In the case of Zia-ur-Rehman, (PLD 1973 SC 49) the judgment of a Full Bench of Lahore High Court was under challenge where different Constitution Petitions filed by some political activists including Mukhtar Rana, a famous politician from Faisalabad, who was convicted and sentenced by Military Court during the Civilian Rule of Pakistan Peoples Party were involved. At the relevant time Mukhtar Rana was the member of National Assembly. One of the plea raised by him before the Lahore High Court was that since the National Assembly in absence of the majority of the members from East Pakistan was not validly constituted and could not legally function, therefore the High Court was legally entitle to strike down such of the provisions of the Interim Constitution, which were violative of the fundamental principles enshrined in the Objective resolution of the 07th March, 1949. Reference was also made to the case of Fazalul Quadir Chowdhury (PLD 1966 SC 105). It was held by Chief Justice Mr. Hamood-ur-Rehman, that the Supreme Court has never claimed to be above the Constitution nor to have the right to strike down any provision of the Constitution since it is a creature of the constitution and it derives its powers and jurisdiction from the Constitution. It was further held that while exercising this power, the judiciary claims no supremacy over other organs of the government but acts only as the administrator of the public will. At page 71 of the report it was observed that

“….I for my part cannot conceive of a situation, in which, after a formal written Constitution has lawfully been adopted by a competent body and has been generally accepted by the people including the judiciary as the Constitution of the country, the judiciary can claim to declare any part of its provisions ultra vires or void. This will be no part of its function of interpretation….”

Indeed, it is not the function of Judiciary to legislate or to question the wisdom of the Legislature but the Supreme Court did not specify the role of judiciary when “….Legislative fails to keep within its own constitutional limits, the judiciary steps in to enforce compliance with the Constitution….” Supreme Court should have further elaborated their following observation since it was in conflict with subsequent rule as noted above: –

“…..Even when it declares a legislative measure unconstitutional and void, it does not do so, because, the judicial power is superior in degree or dignity to the legislative power; but because the Constitution has vested it with the power to declare what the law is in the cases which come before it. It thus merely enforces the Constitution as a paramount law whenever a legislative enactment comes into conflict with it because, it is its duty to see that the Constitution prevails. It is only when the Legislative fails to keep within its own Constitution limits, the judiciary steps in to enforce compliance with the Constitution. This is no doubt a delicate task as pointed out in the case of Fazalul Quader Chowdhury v. Shah Nawaz, which has to be performed with great circumspection but it has nevertheless to be performed as a sacred Constitutional duty when other State functionaries disregard the limitations imposed upon them or claim to exercise power which the people have been careful to withhold from them…..”

The constitutional limit of the Legislature has been prescribed vide Articles 6, 8, 232(2)(a)&(3) and Article 239(4) of the Constitution. Now, again the question, whether there is any other limitation on the legislature to amend the Constitution as it like, or there is some provisions, which could not be amended or altered.

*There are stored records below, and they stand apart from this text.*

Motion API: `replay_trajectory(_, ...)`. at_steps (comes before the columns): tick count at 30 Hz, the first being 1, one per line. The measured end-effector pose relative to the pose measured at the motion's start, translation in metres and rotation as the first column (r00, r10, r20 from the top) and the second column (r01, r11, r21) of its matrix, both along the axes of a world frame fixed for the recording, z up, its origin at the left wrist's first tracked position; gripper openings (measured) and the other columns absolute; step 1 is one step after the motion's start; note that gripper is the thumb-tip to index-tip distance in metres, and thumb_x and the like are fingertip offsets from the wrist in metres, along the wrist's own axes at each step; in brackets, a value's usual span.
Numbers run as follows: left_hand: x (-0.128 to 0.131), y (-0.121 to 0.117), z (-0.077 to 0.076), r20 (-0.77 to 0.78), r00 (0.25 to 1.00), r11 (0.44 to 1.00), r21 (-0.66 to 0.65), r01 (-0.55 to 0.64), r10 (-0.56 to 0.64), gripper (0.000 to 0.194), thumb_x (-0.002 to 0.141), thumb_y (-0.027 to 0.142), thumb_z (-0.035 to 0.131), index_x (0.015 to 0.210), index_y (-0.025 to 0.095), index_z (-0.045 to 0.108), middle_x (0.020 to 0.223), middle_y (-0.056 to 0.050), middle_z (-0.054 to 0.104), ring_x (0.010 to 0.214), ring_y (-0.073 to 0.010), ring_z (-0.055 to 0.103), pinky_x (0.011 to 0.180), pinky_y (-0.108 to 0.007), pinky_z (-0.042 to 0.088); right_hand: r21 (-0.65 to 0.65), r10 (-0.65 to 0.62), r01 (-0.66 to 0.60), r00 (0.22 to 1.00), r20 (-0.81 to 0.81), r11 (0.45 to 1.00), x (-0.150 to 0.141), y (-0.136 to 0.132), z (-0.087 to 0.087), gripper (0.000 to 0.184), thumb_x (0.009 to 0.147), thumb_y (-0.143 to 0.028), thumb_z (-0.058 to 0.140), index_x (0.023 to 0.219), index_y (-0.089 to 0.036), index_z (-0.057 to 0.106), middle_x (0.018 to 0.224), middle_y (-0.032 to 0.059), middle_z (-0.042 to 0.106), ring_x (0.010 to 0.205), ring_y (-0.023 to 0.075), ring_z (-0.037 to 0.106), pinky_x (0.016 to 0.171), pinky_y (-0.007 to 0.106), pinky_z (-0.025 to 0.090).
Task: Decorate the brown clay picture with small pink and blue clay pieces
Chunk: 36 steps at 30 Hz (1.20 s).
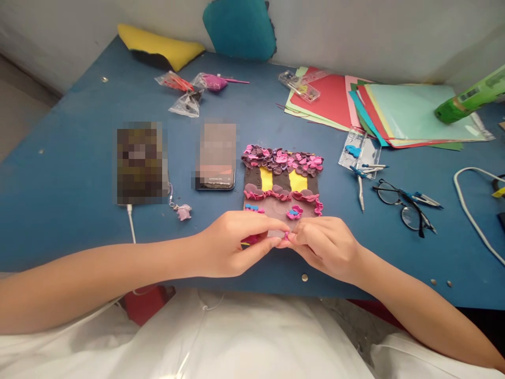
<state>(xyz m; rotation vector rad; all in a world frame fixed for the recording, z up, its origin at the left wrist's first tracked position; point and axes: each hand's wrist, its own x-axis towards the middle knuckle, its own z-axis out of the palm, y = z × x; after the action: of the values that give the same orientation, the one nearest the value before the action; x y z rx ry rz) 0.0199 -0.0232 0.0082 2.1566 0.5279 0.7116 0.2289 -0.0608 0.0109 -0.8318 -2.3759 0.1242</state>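
Observation:
A clay picture [282,181] lies on the blue table [79,158], with pink and purple petals along its top, yellow and brown stripes, and a pink ruffle below. My left hand [231,243] and my right hand [325,246] meet at its near edge. Their fingertips pinch a tiny pink clay piece [286,236] together. My left hand covers the picture's lower left corner.
Two phones [216,156] [141,162] lie left of the picture, one on a white cable with a charm. Glasses [402,202], a compass [361,179] and a clear case sit to the right. Coloured paper sheets [394,110], a green glue gun [469,97] and clay bags [189,89] lie farther back.

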Motion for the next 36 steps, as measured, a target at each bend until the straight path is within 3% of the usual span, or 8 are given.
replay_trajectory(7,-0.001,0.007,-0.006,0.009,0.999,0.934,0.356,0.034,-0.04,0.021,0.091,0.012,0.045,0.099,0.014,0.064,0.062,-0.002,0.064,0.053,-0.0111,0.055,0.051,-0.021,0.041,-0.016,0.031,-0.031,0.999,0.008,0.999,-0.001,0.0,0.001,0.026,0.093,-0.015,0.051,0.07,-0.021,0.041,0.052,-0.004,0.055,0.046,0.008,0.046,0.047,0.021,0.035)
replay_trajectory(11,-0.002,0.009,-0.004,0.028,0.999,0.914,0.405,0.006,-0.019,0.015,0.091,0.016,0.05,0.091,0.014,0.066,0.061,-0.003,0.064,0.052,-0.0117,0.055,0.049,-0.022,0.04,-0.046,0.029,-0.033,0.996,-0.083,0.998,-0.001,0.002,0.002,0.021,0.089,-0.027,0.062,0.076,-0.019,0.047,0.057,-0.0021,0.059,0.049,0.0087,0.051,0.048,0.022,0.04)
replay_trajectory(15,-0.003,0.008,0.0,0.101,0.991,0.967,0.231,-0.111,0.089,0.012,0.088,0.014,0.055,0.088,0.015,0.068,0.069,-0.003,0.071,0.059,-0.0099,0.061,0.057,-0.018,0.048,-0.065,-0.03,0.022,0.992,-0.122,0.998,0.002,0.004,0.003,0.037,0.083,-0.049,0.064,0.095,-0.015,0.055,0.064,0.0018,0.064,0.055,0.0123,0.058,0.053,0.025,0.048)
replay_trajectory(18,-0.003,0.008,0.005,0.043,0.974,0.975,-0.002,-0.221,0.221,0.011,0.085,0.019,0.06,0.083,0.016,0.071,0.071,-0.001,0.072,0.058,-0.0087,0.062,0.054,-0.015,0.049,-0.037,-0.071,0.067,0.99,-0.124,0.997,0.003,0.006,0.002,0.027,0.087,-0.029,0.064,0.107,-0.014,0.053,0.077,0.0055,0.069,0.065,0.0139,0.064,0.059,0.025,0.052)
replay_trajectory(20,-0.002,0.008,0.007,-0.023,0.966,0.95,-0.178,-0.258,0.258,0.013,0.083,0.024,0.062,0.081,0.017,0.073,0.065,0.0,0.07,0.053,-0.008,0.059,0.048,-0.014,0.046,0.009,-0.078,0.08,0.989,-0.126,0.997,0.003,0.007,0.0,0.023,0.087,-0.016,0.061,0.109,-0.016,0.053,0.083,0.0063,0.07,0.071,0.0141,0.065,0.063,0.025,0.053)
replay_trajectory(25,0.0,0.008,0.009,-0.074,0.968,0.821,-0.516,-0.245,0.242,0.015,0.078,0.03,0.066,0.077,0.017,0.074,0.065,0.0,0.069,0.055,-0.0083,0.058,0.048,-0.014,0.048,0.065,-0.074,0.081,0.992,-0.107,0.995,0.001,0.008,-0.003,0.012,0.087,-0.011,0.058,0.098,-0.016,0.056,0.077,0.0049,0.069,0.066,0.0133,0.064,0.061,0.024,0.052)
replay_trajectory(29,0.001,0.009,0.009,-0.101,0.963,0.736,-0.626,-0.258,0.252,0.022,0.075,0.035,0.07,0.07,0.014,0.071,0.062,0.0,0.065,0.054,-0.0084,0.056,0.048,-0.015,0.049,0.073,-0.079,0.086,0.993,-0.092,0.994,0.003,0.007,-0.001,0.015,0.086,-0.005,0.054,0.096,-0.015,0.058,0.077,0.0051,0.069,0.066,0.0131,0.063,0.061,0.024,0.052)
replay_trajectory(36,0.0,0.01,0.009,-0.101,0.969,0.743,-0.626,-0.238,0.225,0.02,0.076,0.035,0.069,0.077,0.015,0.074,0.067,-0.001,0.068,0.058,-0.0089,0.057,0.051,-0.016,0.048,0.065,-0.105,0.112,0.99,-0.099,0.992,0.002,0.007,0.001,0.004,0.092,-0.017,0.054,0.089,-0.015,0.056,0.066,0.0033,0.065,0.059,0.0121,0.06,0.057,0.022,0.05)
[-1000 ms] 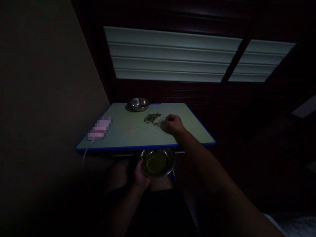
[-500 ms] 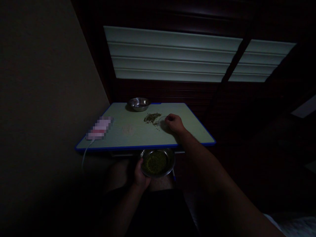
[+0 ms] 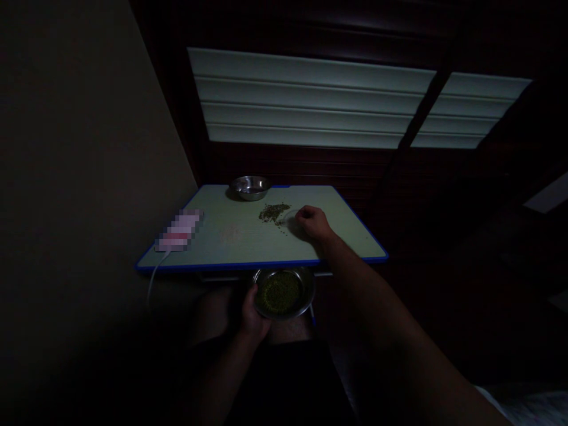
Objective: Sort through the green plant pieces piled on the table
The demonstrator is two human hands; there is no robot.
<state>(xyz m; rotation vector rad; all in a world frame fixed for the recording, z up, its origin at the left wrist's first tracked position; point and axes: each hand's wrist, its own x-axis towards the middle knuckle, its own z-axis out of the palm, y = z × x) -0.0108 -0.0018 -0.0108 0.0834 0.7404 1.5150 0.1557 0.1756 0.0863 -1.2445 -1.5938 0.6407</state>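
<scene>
My left hand (image 3: 254, 313) grips the left rim of a metal bowl (image 3: 307, 305), thumb over the edge, held above my lap just below the table's front edge. Small green beans (image 3: 278, 292), like mung beans, cover the bowl's bottom. Over the table, my right hand (image 3: 312, 220) has its fingers curled together, close to the right side of a loose pile of small brownish-green beans (image 3: 274, 213). A faint see-through shape shows left of these fingers; what they hold, if anything, is too dim to name.
A second metal bowl (image 3: 250, 188) stands at the back of the pale, blue-edged table (image 3: 213, 251). On the left lies a blurred pink phone-like object (image 3: 180, 231) with a white cable (image 3: 153, 275). A pale smudge (image 3: 231, 233) marks the tabletop. A wall rises at left; a dark slatted panel stands behind.
Almost nothing differs. My right hand has shifted very slightly beside the pile, and the see-through shape by its fingers looks fainter. My left hand and its bowl stay in place.
</scene>
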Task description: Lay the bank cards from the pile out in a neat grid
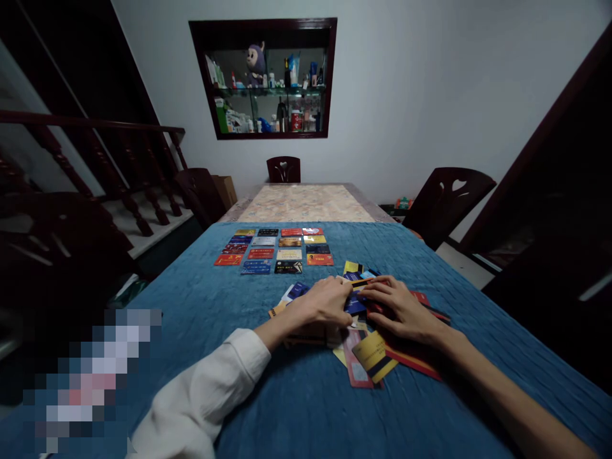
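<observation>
A loose heap of bank cards point(375, 357) lies on the blue tablecloth in front of me. My left hand point(329, 299) rests on its left side, fingers bent and thumb apart, with the fingertips beside a dark blue card point(354, 303). On the right side of the heap lies my right hand point(399, 309), its fingers spread over the cards and none visibly gripped. A yellow card with a black stripe point(375, 356) sticks out at the near edge. Both hands partly hide the heap. Farther off to the left, several cards point(261, 254) lie face up in rows.
The blue cloth point(191, 306) covers the near part of the long table; its far part shows a patterned top point(306, 201). Dark wooden chairs point(447, 201) stand around it. A wall niche point(268, 83) holds bottles and a plush toy. A pixelated patch covers the lower left.
</observation>
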Tool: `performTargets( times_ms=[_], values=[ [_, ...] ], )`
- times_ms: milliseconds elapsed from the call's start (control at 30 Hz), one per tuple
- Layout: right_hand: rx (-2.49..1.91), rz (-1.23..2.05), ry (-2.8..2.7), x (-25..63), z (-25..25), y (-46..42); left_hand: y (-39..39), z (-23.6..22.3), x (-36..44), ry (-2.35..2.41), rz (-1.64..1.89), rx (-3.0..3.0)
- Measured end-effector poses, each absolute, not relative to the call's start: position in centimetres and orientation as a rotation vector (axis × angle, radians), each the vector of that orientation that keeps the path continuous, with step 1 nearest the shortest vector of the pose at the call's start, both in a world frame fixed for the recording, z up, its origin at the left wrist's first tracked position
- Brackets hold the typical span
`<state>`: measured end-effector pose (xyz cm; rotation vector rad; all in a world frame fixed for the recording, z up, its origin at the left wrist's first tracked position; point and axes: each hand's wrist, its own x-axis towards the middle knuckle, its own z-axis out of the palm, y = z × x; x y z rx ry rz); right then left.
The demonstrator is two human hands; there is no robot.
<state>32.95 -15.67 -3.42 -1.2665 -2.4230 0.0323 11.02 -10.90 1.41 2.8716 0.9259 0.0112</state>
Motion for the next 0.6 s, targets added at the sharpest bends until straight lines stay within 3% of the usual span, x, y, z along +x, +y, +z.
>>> performTargets(
  times_ms=[600],
  values=[
    [-1.237,-0.165,-2.373,30.7,-3.7,-16.2,-9.4,2.5,9.3,0.782,-0.076,2.794]
  ],
)
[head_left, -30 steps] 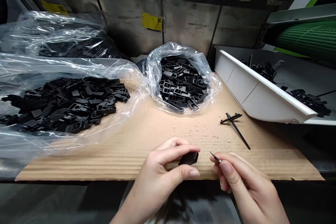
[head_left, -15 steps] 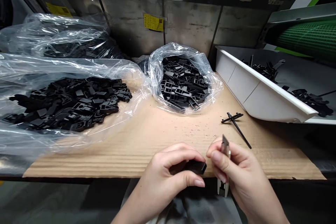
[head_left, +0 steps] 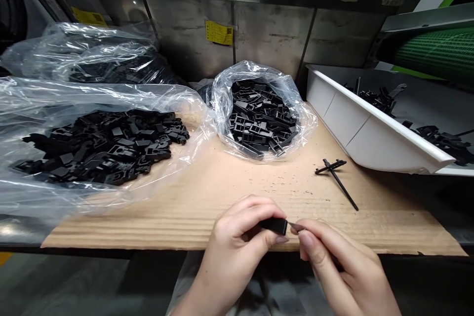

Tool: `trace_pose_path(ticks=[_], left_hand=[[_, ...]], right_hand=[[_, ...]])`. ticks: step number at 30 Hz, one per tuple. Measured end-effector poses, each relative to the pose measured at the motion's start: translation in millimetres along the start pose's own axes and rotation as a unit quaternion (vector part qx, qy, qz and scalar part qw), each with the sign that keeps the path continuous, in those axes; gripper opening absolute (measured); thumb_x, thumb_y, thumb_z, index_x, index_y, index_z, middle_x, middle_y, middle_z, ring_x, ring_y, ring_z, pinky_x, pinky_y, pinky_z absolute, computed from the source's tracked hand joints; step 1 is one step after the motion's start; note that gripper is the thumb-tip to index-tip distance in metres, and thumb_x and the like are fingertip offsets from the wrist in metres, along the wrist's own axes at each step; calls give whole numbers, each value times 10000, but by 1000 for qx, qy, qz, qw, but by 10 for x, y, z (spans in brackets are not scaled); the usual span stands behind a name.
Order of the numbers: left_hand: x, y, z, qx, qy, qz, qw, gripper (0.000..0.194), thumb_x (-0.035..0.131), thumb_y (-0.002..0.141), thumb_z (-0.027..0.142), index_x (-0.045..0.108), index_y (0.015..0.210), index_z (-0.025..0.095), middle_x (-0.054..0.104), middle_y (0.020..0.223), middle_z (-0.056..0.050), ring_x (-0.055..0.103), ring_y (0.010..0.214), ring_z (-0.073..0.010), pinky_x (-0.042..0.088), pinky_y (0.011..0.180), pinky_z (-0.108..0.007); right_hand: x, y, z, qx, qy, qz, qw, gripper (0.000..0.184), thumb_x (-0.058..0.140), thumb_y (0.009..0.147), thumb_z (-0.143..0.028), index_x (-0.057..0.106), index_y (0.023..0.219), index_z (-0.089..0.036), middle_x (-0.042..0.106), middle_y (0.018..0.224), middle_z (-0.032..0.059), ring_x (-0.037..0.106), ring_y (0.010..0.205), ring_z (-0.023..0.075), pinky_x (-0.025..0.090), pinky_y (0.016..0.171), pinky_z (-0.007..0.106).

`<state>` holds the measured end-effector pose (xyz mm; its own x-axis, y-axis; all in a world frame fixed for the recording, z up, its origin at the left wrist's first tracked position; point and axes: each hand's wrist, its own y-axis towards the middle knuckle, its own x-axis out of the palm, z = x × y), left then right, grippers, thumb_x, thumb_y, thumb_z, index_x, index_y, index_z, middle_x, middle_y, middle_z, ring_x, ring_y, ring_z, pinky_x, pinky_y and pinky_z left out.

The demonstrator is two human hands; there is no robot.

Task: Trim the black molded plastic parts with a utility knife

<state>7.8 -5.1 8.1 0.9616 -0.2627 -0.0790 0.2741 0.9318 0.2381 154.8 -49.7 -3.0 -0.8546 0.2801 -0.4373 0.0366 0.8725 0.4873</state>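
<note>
Far left, a clear plastic bag holds a heap of black moulded pieces, with a second bag open beside it, both within reach on the cardboard sheet. The left hand grips 1 black piece clamped just above the cardboard, its end turned right toward the right hand, whose grip is clamped on a small blade right at that end. Further right, a black runner lies loose by the white tray.

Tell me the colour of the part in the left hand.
Black: the plastic part shows best in the head view, pinched in the left hand.
</note>
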Motion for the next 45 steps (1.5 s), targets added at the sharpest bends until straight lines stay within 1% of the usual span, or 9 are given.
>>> trace_pose_path(ticks=[6,14,19,21,26,32,36,41,45], left_hand=[[2,-7,12,8,15,3,1000,279,600,652,-55,689,731,197,639,775,8,601,745,-132,465,666,-148],[-18,28,17,1,7,0,1000,266,617,652,-34,705,742,201,651,775,12,607,739,-129,470,663,-146],[-8,22,27,-11,2,-5,1000,250,621,658,-32,691,721,199,634,751,19,604,727,-121,473,661,-139],[-1,14,27,-19,-3,-5,1000,257,616,661,-38,687,721,202,632,753,20,604,730,-122,476,652,-137],[12,0,20,-15,-13,5,1000,281,629,650,-44,696,724,219,642,776,30,605,734,-119,489,654,-133],[1,-4,12,-9,-19,-2,1000,291,628,647,-44,706,722,226,645,769,33,605,725,-117,490,669,-134],[1,-8,-2,-16,-23,-5,1000,296,626,657,-39,705,736,235,648,785,29,606,746,-128,492,693,-155],[-10,-5,-8,-21,-14,-1,1000,265,628,663,-20,692,741,225,641,783,20,604,750,-136,482,681,-163],[-19,-1,8,-13,-12,-1,1000,238,636,658,-7,687,734,213,632,770,20,599,717,-130,479,692,-172]], right_hand=[[24,81,16,-46,-12,-28,998,137,477,833,-120,551,783,-223,521,595,-44,518,503,72,405,484,156],[-55,51,-22,15,48,-118,992,178,449,851,-162,568,735,-225,535,583,-41,526,511,78,395,483,158],[-155,64,-19,21,14,-120,992,167,479,847,-174,620,909,-236,599,725,-8,585,642,111,475,580,169],[-137,45,-14,9,-5,-109,994,214,470,849,-158,618,985,-233,603,764,18,582,709,143,482,626,220],[-10,-10,14,-39,-49,-40,997,208,505,826,-126,619,983,-200,560,708,46,520,654,163,425,561,274],[-10,32,54,-12,-71,-23,997,172,492,837,-149,633,916,-208,549,679,25,531,631,149,424,549,254],[-53,43,47,2,-30,-7,1000,150,502,832,-176,632,884,-231,606,724,11,589,677,143,454,569,220],[-53,8,45,45,11,5,999,164,504,835,-199,613,936,-269,583,596,-48,503,415,70,419,422,164],[-38,-6,43,8,5,-11,1000,162,511,823,-152,601,888,-270,560,603,-48,481,419,61,395,411,152]])
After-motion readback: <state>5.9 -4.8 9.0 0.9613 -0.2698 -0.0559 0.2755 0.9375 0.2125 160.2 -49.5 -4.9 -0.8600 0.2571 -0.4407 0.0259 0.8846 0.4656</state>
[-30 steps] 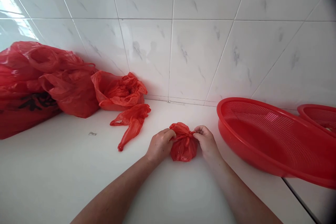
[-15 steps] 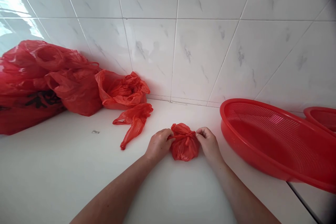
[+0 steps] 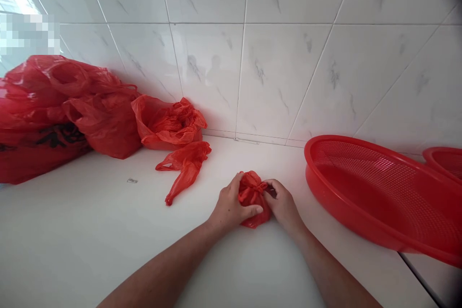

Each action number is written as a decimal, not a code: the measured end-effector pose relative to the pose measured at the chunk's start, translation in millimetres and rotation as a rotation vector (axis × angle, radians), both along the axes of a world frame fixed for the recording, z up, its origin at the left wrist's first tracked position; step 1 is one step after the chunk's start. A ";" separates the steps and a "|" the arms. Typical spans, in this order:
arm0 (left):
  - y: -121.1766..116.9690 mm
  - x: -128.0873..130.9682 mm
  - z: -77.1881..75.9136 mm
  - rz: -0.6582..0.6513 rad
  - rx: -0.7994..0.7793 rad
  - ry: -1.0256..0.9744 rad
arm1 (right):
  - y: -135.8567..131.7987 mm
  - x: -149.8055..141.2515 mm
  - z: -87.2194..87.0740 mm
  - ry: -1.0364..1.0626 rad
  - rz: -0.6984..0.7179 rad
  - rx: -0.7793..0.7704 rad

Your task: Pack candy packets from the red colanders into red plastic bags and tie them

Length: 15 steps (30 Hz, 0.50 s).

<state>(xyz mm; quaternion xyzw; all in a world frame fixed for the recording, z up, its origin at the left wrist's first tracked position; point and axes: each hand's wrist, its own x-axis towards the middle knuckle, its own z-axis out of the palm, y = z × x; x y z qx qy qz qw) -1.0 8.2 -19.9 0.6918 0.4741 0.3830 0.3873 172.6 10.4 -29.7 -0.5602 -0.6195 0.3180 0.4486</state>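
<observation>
Red on bundle (image 3: 253,197) at five o'clock, basket (image 3: 364,192) at four; black-marked red on bag (image 3: 32,149) at nine; grey-streaked white on tiles (image 3: 285,67), twelve.

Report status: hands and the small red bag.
Left hand cupping small red bag. Right hand at its knot. Large red basket to the right, touching neither hand.
</observation>
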 end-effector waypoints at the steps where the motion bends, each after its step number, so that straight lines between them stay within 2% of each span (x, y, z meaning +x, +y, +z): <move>1: -0.5 0.5 -1.7 -0.014 0.019 0.022 | -0.6 -0.1 0.4 -0.017 0.012 0.005; 7: 2.6 -1.9 -9.8 -0.050 0.106 0.137 | -0.9 -1.6 -0.9 -0.095 0.037 0.042; 11: 5.6 -2.8 -10.1 -0.053 0.129 0.194 | -0.2 -1.8 -3.2 -0.148 0.056 0.095; 13: 6.3 -3.2 -6.9 -0.060 0.127 0.172 | -0.4 -2.0 -3.6 -0.160 0.061 0.114; 15: 6.6 -4.0 -2.2 -0.010 0.105 0.096 | -0.9 -2.7 -3.3 -0.158 0.063 0.121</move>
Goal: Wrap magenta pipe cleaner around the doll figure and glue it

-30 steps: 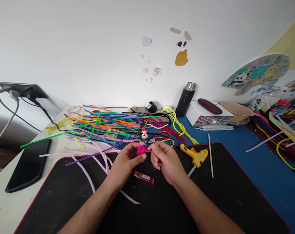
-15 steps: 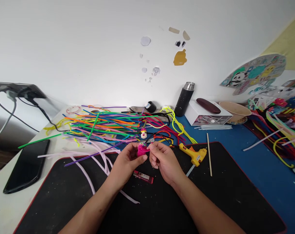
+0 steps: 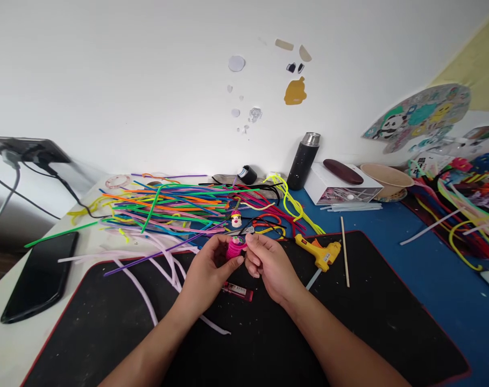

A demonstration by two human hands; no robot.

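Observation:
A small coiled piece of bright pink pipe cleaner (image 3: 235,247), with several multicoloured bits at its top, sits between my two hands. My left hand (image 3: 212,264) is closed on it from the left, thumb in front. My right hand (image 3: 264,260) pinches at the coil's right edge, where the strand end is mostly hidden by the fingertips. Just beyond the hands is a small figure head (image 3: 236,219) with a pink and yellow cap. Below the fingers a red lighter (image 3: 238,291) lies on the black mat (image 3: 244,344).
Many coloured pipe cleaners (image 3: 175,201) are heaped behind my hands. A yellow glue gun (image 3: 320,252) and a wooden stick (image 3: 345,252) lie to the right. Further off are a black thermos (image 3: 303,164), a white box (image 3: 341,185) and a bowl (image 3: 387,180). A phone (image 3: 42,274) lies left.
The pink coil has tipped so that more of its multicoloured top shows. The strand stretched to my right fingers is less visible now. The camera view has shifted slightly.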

In the case of Saeed Ahmed Khan (PLD 1974 SC 151) one of the question involved was the power of the President under Article 279 of the Interim Constitution, 1972, through which Article 281 was amended by the President’s Order no.III of 1973. Chief Justice Mr. Hamood-ur-Rehman while speaking for the Full Bench held that the said amendment was competently made. The dictum laid down in Moulvi Tamizuddin Khan ( ) case that the powers of the Governor General were co-equal to those of British Parliament was referred. However, the plea raised by Mr. Manzoor Qadir Sr.A.S.C that “in any event no amendment under Article 279 of the Interim Constitution would be intra vires if it had the affect of repealing the Constitution or destroying it” was answered by the Bench observing that” it does not fall to be considered in this case, because, the amendment under challenge has by no means done that”. It is important to note that Chief Justice Hamoodur Rehman did not specifically made any observation while replying the plea that the parliament would be competent to destroy the spirit of a Constitution by exercising powers of amendment. The amendment made by the President in Article 289 of the Constitution was up held on the ground that it has added some words to the existing article 281 of the Interim Constitution, 1972. It cannot be said that in the case of Saeed Ahmed Khan ( ) the Supreme Court of Pakistan extended absolute authority to the parliament to amend the Constitution as it may like. This judgment cannot be treated as precedent for the proposal that the parliament has absolute authority to amend the Constitution.